▶ **Try it**: Please go through the records below and return every line holding the word "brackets".

[Extracted data entries]
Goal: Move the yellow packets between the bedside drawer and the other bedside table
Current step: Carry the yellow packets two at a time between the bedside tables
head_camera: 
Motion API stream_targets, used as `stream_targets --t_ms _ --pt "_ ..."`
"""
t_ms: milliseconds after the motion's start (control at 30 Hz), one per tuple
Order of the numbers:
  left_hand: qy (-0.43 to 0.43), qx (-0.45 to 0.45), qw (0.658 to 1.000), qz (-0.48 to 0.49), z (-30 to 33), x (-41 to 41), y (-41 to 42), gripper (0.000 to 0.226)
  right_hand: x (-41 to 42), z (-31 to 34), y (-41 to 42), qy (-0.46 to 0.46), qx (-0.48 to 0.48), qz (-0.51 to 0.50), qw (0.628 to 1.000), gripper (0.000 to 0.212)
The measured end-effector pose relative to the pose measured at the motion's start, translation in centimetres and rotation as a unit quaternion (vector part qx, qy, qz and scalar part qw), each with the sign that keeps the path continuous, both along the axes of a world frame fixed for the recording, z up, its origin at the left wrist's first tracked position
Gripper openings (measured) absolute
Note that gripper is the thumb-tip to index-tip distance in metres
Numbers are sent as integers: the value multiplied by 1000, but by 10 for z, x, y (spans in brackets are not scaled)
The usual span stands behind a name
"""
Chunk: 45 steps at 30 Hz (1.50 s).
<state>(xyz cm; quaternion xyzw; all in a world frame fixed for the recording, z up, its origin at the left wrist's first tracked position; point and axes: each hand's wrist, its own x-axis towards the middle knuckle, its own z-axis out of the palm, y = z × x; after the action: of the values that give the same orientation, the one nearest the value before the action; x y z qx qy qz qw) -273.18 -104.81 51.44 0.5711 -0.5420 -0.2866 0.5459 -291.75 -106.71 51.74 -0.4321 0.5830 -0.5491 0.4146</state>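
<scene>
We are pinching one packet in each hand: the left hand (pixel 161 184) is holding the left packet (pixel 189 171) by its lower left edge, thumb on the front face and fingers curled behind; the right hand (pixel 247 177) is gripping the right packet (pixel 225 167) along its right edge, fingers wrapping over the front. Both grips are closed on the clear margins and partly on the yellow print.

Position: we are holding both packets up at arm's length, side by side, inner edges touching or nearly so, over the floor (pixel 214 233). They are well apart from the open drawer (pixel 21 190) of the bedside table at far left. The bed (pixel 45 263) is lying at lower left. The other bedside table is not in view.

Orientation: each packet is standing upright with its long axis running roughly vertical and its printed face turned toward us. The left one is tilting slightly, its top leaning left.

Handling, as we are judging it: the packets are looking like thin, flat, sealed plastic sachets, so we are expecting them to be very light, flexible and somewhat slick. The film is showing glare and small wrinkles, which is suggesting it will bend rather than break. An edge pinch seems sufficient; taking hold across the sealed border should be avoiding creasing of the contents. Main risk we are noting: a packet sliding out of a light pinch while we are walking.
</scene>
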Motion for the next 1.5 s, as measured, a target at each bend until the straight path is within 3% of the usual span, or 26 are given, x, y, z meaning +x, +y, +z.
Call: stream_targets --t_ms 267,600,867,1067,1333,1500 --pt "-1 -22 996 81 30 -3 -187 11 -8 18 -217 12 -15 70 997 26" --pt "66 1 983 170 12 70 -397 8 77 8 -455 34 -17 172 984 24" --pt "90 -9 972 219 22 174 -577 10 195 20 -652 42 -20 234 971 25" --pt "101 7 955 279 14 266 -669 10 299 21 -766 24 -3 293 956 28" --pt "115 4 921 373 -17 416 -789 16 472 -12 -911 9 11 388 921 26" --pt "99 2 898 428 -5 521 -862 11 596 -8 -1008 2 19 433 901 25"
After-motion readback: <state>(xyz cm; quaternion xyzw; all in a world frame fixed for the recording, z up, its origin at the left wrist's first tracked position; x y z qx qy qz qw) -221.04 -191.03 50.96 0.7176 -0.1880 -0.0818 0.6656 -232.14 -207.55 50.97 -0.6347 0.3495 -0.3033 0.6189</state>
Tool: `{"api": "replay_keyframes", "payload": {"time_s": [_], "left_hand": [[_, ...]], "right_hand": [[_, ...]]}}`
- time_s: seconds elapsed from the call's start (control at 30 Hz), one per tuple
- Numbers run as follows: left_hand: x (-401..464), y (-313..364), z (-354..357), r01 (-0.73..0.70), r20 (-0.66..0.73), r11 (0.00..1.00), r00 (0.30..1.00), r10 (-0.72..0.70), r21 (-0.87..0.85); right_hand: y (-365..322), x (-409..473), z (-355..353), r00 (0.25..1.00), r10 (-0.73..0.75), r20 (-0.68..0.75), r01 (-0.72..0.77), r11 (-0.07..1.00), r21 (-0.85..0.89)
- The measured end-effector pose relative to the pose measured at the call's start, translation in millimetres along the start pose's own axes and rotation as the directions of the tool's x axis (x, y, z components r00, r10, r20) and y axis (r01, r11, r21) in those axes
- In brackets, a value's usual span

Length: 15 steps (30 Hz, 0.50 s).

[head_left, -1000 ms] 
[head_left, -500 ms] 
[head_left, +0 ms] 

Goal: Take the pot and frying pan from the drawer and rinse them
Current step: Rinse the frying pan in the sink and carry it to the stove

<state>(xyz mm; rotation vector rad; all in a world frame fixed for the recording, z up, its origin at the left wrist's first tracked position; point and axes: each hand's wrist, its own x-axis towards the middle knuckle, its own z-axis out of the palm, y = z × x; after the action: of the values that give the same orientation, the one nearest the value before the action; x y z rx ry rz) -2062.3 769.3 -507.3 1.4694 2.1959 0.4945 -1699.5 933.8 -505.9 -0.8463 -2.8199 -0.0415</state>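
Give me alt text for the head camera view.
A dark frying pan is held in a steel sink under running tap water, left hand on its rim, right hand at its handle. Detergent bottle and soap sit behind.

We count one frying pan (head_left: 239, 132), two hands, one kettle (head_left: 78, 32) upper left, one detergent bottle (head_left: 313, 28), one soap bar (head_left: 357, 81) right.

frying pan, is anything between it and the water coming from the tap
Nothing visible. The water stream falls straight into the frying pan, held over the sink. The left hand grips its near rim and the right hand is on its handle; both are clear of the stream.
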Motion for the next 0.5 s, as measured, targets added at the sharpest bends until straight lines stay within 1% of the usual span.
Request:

▶ **Written answer**:
Numbers are sent as integers: the value multiplied by 1000, but by 10 for z, x, y (spans in brackets are not scaled)
- In brackets, a value's usual span

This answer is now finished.